Once the politicians were in town, the divide has become stronger, say the residents.
The Politics of Hatred
Unlike the Dakshina Kannada district, which includes the port of Mangaluru, Uttara Kannada district hadn’t seen sustained communal tensions. Even after the Babri Masjid demolition, this part of the state saw no violence. But in 1993, Bhatkal in Uttara Karnataka saw a communal riot, which saw the death of 16 people, including some prominent leaders.
However, that was the last time this part of the state saw communal violence. But things are changing now. “The town has never been so polarised. The dominant narrative among youth, irrespective of parties, has been centred around religion, leading to this poison being spread to the villages as well for the first time. It’s tough to bring the communities out of this vicious circle,” lamented Dr H S Anupama, a Kannada writer and doctor from the town.

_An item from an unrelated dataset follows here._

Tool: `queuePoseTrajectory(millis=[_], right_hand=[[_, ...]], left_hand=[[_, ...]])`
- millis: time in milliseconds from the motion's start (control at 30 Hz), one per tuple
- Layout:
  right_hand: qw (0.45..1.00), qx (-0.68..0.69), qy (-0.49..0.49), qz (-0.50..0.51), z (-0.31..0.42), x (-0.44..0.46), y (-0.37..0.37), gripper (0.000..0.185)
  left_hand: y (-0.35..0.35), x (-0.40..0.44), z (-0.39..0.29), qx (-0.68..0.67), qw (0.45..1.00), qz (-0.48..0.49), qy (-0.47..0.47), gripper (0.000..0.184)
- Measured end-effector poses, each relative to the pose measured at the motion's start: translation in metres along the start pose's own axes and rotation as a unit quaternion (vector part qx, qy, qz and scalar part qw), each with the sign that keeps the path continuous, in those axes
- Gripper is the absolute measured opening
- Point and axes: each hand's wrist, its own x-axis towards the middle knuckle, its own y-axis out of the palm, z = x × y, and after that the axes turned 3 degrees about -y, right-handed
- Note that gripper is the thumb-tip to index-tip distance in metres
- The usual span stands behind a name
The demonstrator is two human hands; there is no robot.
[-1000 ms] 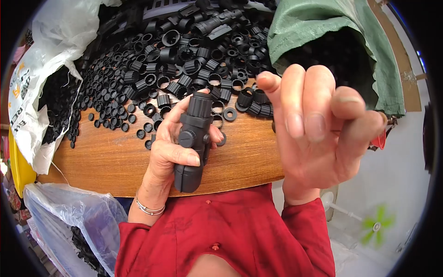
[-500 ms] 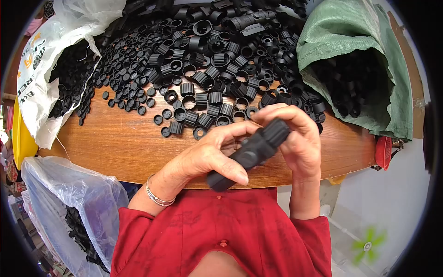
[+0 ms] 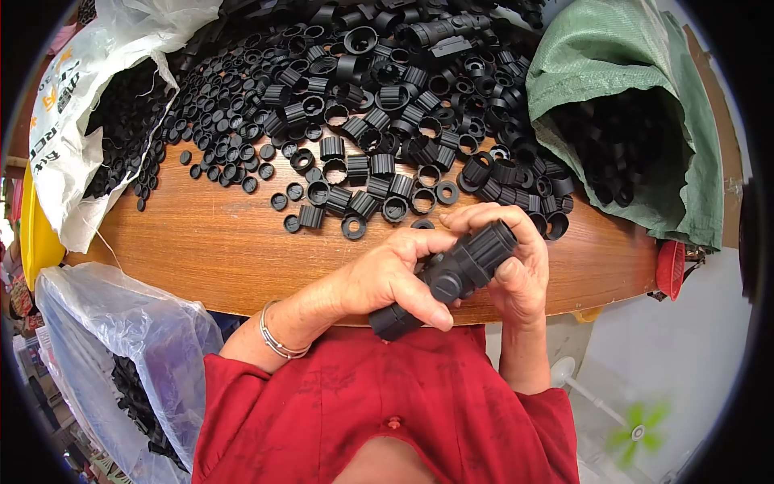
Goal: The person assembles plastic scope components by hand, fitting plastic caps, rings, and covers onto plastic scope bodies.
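Both hands hold a black plastic scope-like tube (image 3: 466,264) in front of my chest, over the table's near edge. It is tilted, with its ribbed, open-ended collar at the upper right and a round cap on its side facing up. My left hand (image 3: 393,278) is closed around the lower-left half, thumb across the top. Around the ribbed collar, my right hand (image 3: 526,270) is closed with its thumb on the near side and fingers curled over the far side. Just beyond the hands lie loose ribbed black rings (image 3: 394,209).
Black rings and small round caps (image 3: 230,171) cover the far part of the wooden table (image 3: 201,266). A similar scope-like tube (image 3: 443,32) lies at the back. A white sack (image 3: 60,161) and green sack (image 3: 693,161) of parts flank them. A clear plastic bag (image 3: 121,298) hangs lower left.
The tube has turned slightly, so its side cap and the opening of the ribbed collar now show more. My right hand has shifted slightly down and left along with it.
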Motion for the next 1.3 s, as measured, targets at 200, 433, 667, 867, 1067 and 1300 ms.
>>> queuePoseTrajectory(millis=[200,433,667,867,1067,1300], right_hand=[[0.999,-0.009,-0.026,0.041,-0.004,0.005,-0.001,0.061],[0.998,-0.049,-0.045,-0.019,-0.008,-0.007,0.008,0.064],[0.998,-0.024,-0.029,-0.06,-0.012,-0.019,0.01,0.064],[0.998,-0.02,-0.034,-0.053,-0.014,-0.014,0.008,0.063],[0.999,0.013,-0.026,-0.031,-0.018,-0.007,0.008,0.057],[0.999,0.035,-0.023,-0.034,-0.017,-0.003,0.012,0.054]], left_hand=[[-0.005,-0.005,-0.007,0.048,0.999,-0.001,-0.024,0.061],[0.001,-0.002,-0.004,0.139,0.984,-0.072,0.085,0.051],[-0.002,0.003,0.009,0.225,0.965,-0.078,0.114,0.066],[0.004,-0.001,-0.009,-0.02,1.0,-0.02,0.005,0.073],[0.001,-0.004,-0.012,-0.008,0.999,-0.03,0.012,0.073],[-0.002,-0.005,-0.012,-0.026,0.999,-0.018,0.021,0.076]])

While the towns in Dakshina Kannada are gripped by communal fervour, hope comes from a handful of citizens, who have been helping the Muslim families trapped in their houses to evade violence. “We go early in the morning to give them the essentials. If we are seen in public, we will be called anti-Hindu. But how can you let some fellow humans starve. We hope it is a election strategy and it will pass too,” said one of the prominent citizens in Honnavar, requesting anonymity.